In quanto a dinamiche, nell’ultimo anno il numero di imprenditori nati all’estero è cresciuto in particolare nei settori dove la presenza degli imprenditori stranieri è ancora marginale: si tratta dei comparti del noleggio e supporto alle imprese (+10,4%), della sanità e assistenza sociale (+9,5%), delle attività professionali (+9,5%), dell’alloggio e ristorazione (8,8%) e nel comparto manifatturiero della meccanica (+7,8%). Per quanto riguarda commercio e costruzioni la variazione annua si attesta, rispettivamente, al 6,1% e al 5,4%.
Provenienza. Tra gli imprenditori stranieri le prime cinque nazionalità sono rappresentate da marocchini (13,6%), rumeni (11,1%), cinesi (10,8%), albanesi (7,8%), e svizzeri (5,3%). Nell’ultimo anno sono aumentati in particolare gli imprenditori provenienti dal Bangladesh (+17,7%) e dalla Romania (+10,3%), per i quali si registra inoltre negli ultimi cinque anni una crescita, rispettivamente, del 118,9% e del 148,4%.
Provincia. La metà degli imprenditori stranieri sono concentrati in venti provincie, tra cui spiccano le grandi città: Roma che raccoglie l’8% di tutti gli imprenditori stranieri (32.232), Milano con il 6,8% (27.439), e Torino con il 5,1% (20.652). Il peso degli stranieri sul totale degli imprenditori è maggiore a Prato, dove un imprenditore ogni quattro è straniero, seguito da Trieste (16,9%), Firenze (15,2%) e Roma (14,8%).
Imprenditoria femminile.

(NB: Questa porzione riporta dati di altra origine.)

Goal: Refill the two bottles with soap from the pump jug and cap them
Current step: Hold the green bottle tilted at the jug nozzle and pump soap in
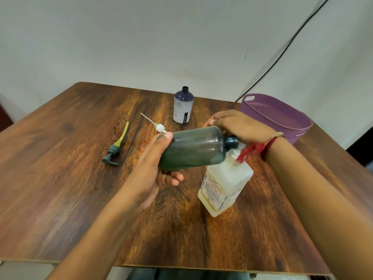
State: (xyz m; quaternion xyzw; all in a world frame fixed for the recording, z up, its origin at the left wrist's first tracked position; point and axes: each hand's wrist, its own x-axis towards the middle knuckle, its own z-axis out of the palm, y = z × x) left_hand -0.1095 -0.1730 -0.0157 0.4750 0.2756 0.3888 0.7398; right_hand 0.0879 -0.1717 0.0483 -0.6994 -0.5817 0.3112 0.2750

Tra le file dagli imprenditori stranieri si conta una donna ogni quattro imprenditori, sebbene occorra fare dei distinguo per settore: in agricoltura le donne sono il 51,3% di tutti gli imprenditori stranieri del comparto, il 35,0% nella manifattura, il 26,3% nel commercio, il 47,1% nell’alloggio e ristorazione e il 35,9% nel noleggio e supporto alle imprese. Le imprenditrici cinesi costituiscono il 43,6% del totale degli imprenditori nati in Cina. A livello provinciale a Prato e Napoli si registra l’incidenza più alta, rispettivamente il 34,8% e il 31,3%.
“Gli imprenditori stranieri” affermano i ricercatori della Fondazione Leone Moressa “si dimostrano essere veri e propri attori dello sviluppo, soprattutto in un periodo di crisi come quello attuale, che ha visto aumentare la loro numerosità a scapito delle figure imprenditoriali di origine italiana. La buona vivacità imprenditoriale, dimostrata anche nella prima parte dell’anno, fa riflettere sul loro grado di integrazione nel tessuto economico e sociale del Paese: diventare imprenditore significa prevedere progetti di investimento economico di lungo periodo, significa inserirsi all’interno di una rete di rapporti lavorativi e umani che prevedono una conoscenza approfondita del mercato nel quale si opera. La presenza di imprese condotte da stranieri sarà sempre più capillare nel tessuto imprenditoriale nazionale: per questo motivo il fenomeno deve essere adeguatamente governato, non solo per consentire agli immigrati i medesimi strumenti di sviluppo economico offerto agli italiani (si pensi all’accesso al credito e al sussidio agli investimenti), ma anche per garantire una concorrenza realmente leale tra tutti gli attori che operano nei mercati”.